Task brief: Among the lines below, a stretch begins at the one with "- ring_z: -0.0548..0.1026" and ends at the one with "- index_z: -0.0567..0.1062". Repeat that stretch exactly, ends included.

Records from a collection:
□ □ □ □
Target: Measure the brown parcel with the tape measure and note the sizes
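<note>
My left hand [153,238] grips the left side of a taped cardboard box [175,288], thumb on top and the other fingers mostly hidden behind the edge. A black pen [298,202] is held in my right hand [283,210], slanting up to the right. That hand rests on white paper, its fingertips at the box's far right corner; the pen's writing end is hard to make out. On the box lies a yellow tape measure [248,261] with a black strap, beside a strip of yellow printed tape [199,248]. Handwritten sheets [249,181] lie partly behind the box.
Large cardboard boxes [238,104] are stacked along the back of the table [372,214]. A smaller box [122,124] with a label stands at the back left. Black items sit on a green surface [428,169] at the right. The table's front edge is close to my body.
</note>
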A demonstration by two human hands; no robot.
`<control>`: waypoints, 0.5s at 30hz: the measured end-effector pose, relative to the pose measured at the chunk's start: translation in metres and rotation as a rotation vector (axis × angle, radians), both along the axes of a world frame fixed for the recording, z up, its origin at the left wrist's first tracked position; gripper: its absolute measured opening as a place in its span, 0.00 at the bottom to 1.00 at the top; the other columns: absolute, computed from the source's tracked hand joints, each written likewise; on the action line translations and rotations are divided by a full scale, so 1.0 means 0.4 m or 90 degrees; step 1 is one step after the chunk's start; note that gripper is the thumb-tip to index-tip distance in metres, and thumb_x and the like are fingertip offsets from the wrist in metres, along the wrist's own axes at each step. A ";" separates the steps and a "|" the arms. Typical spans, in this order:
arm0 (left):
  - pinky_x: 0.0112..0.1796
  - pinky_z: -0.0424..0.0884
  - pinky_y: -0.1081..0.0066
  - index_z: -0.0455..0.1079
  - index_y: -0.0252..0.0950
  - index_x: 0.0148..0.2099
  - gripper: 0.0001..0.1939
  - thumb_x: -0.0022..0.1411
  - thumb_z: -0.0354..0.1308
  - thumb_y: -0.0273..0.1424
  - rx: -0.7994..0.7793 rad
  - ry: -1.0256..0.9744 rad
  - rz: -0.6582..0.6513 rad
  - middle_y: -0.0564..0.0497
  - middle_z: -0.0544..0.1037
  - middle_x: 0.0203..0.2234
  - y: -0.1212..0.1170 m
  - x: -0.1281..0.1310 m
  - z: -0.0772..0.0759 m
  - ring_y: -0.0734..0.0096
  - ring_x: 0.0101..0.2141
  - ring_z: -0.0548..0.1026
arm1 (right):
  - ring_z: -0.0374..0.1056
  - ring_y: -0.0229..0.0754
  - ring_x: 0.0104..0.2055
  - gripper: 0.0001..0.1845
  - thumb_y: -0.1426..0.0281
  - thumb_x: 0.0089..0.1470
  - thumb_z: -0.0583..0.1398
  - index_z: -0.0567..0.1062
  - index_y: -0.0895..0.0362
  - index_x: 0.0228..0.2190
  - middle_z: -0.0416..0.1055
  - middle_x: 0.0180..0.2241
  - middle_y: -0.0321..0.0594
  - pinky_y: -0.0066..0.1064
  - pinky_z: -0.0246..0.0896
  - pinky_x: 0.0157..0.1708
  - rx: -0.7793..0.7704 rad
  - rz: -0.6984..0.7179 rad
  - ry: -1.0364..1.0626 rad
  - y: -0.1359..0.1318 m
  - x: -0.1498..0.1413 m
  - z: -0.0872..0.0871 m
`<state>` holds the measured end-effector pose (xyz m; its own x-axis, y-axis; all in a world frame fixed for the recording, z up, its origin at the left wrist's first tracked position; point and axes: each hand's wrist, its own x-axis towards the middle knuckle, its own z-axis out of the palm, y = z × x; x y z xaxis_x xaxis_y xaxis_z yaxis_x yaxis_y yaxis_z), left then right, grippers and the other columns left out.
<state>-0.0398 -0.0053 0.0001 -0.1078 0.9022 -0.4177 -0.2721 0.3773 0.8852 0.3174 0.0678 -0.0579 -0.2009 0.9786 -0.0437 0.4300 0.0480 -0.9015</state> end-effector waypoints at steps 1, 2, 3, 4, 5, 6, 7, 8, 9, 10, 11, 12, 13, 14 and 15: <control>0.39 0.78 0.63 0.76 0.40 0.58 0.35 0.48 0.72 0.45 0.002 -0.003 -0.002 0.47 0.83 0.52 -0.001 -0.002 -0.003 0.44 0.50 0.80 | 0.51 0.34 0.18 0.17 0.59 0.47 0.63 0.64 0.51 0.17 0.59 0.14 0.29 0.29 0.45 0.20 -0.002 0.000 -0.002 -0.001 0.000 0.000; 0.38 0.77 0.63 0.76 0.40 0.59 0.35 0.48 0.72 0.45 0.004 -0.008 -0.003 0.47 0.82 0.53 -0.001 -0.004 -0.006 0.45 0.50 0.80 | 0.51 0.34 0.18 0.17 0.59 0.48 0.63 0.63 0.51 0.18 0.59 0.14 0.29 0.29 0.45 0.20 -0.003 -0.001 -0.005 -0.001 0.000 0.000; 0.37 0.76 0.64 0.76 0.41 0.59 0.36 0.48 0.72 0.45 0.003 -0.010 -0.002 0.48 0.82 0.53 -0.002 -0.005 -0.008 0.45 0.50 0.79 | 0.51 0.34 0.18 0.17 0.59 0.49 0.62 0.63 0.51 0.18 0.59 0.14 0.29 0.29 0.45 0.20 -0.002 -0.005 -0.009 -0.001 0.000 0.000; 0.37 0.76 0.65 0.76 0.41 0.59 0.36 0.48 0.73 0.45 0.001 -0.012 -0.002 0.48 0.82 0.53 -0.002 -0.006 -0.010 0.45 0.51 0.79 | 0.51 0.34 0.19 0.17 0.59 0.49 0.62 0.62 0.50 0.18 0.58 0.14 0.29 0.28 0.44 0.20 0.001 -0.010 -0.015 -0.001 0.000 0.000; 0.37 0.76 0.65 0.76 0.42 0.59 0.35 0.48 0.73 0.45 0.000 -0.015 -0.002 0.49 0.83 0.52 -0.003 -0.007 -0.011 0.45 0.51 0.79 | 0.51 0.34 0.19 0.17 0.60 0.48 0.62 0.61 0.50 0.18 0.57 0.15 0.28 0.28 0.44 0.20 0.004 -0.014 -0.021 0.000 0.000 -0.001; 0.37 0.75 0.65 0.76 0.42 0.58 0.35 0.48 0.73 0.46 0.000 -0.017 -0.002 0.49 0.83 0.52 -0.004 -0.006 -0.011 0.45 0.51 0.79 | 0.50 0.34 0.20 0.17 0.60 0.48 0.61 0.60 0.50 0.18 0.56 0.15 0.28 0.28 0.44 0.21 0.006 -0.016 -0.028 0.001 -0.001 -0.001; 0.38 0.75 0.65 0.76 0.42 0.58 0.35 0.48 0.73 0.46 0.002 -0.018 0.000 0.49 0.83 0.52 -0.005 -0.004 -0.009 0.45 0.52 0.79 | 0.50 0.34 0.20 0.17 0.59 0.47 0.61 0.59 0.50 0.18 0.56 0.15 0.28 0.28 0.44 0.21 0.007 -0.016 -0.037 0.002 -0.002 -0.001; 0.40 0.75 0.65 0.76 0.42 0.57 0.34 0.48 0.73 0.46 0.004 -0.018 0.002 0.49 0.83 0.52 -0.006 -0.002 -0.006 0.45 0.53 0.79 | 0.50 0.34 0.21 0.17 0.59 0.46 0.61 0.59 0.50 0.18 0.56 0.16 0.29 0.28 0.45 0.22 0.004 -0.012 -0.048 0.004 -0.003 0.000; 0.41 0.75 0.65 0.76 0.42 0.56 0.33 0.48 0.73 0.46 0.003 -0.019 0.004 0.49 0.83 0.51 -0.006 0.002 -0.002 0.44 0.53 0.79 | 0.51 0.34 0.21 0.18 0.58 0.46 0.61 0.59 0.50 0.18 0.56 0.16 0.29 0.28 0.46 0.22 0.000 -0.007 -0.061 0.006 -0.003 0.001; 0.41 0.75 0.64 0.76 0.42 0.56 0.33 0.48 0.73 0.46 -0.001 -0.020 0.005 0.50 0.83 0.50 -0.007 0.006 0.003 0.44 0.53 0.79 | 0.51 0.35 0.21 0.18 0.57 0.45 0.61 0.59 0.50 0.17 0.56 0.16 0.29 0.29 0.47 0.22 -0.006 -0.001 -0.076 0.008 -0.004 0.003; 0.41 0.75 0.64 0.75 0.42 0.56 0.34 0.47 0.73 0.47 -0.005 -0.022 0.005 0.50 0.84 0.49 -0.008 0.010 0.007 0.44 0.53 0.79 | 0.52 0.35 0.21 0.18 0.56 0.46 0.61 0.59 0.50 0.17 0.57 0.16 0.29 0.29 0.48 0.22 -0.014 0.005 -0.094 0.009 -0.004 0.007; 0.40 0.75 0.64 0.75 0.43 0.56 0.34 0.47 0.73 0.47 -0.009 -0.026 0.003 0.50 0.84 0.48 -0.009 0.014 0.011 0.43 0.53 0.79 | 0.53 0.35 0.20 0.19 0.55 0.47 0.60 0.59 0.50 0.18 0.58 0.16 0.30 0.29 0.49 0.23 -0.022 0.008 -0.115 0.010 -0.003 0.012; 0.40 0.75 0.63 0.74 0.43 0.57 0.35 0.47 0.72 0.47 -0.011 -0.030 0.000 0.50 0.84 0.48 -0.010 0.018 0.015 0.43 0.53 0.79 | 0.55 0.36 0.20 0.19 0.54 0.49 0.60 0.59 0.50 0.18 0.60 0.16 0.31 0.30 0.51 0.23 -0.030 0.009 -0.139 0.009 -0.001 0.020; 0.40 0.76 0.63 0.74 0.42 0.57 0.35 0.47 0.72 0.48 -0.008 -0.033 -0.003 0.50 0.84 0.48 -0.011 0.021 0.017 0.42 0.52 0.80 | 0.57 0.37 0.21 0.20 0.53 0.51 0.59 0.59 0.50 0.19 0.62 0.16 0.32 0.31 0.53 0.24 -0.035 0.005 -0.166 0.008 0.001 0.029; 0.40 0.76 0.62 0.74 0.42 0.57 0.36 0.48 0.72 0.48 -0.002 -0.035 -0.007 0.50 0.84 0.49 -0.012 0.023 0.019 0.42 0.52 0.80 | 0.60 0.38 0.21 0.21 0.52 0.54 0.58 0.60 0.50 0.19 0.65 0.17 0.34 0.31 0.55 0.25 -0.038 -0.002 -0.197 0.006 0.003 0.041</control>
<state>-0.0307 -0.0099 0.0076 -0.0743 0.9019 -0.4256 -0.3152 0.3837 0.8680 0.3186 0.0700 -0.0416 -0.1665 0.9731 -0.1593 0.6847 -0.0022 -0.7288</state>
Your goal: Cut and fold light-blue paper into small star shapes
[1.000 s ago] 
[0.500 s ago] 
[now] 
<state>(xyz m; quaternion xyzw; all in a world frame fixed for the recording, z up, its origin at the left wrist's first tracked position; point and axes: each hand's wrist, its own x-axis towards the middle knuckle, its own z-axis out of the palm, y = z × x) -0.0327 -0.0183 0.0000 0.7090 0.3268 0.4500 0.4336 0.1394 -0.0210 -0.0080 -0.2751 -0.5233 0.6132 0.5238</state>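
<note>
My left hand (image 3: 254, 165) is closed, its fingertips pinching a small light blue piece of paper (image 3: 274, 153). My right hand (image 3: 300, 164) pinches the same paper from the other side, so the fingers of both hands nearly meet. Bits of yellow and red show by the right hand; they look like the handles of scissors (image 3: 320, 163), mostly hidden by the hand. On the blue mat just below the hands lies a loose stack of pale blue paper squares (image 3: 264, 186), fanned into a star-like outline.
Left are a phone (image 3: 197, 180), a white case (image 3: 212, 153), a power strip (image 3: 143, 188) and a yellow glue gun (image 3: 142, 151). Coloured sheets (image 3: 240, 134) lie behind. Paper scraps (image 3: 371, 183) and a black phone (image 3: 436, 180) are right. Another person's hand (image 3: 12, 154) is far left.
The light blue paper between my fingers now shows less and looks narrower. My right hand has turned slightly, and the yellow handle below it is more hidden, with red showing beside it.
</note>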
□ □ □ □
Exercise solution:
  - ring_z: -0.0548..0.1026
arm1 (right):
  - ring_z: -0.0374..0.1056
  - ring_y: -0.0229..0.0754
  - ring_x: 0.0104..0.2055
  - gripper: 0.0001..0.1845
  - thumb_y: -0.1426..0.0281
  - thumb_x: 0.0089..0.1470
  - thumb_z: -0.0583..0.1398
  - index_z: -0.0567..0.1062

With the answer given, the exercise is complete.